START INFORMATION PROVIDED
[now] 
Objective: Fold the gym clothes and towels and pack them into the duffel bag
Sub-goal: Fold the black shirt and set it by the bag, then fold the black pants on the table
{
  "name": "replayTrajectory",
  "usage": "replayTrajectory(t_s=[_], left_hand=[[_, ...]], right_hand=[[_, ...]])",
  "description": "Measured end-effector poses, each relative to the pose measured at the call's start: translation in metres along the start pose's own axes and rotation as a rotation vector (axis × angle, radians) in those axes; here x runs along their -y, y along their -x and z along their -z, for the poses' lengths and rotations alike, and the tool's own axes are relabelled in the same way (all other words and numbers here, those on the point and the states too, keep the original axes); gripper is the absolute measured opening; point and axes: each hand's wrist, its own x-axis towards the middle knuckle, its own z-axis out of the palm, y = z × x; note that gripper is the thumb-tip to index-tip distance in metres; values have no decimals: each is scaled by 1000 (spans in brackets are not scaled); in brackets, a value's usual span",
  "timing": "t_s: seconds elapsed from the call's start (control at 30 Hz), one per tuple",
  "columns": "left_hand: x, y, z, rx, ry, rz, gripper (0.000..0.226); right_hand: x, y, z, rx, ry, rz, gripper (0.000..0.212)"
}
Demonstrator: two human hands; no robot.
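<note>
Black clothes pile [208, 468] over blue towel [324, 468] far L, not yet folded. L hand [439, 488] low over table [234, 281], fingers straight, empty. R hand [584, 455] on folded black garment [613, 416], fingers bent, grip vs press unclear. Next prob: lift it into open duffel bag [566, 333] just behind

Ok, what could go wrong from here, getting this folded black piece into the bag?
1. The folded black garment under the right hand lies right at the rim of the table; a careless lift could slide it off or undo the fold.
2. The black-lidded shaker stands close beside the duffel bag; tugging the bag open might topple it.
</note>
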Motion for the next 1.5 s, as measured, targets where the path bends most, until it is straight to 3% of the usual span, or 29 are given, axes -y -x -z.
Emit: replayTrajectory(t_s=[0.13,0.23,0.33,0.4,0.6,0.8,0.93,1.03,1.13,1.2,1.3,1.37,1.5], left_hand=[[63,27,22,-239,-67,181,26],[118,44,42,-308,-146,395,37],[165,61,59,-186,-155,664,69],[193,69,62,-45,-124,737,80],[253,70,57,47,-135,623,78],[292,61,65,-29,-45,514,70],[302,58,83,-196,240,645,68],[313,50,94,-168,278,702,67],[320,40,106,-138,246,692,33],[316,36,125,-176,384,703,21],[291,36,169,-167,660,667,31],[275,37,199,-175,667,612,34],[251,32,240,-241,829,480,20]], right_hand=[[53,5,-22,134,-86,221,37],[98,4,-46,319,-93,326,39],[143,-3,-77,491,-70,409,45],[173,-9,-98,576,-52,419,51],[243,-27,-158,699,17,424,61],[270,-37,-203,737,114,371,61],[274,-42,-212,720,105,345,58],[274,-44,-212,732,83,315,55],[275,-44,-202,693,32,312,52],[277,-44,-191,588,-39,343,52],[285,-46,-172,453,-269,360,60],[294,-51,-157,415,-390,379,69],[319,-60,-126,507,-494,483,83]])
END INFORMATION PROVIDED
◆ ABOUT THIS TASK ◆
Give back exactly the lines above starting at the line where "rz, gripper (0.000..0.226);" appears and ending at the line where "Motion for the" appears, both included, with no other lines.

◆ EXPECTED ANSWER ◆
  "columns": "left_hand: x, y, z, rx, ry, rz, gripper (0.000..0.226); right_hand: x, y, z, rx, ry, rz, gripper (0.000..0.212)"
}
Demonstrator: two human hands; no robot.
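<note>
Black clothes pile [208, 468] over blue towel [324, 468] far L, not yet folded. L hand [439, 488] low over table [234, 281], fingers straight, empty. R hand [584, 455] on folded black garment [613, 416], fingers bent, grip vs press unclear. Next prob: lift it into open duffel bag [566, 333] just behind

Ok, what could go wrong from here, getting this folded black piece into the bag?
1. The folded black garment under the right hand lies right at the rim of the table; a careless lift could slide it off or undo the fold.
2. The black-lidded shaker stands close beside the duffel bag; tugging the bag open might topple it.
</note>
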Motion for the next 1.5 s, as measured, targets where the path bends most, until it is straight to 3% of the usual span, or 29 are given, axes -y -x -z.

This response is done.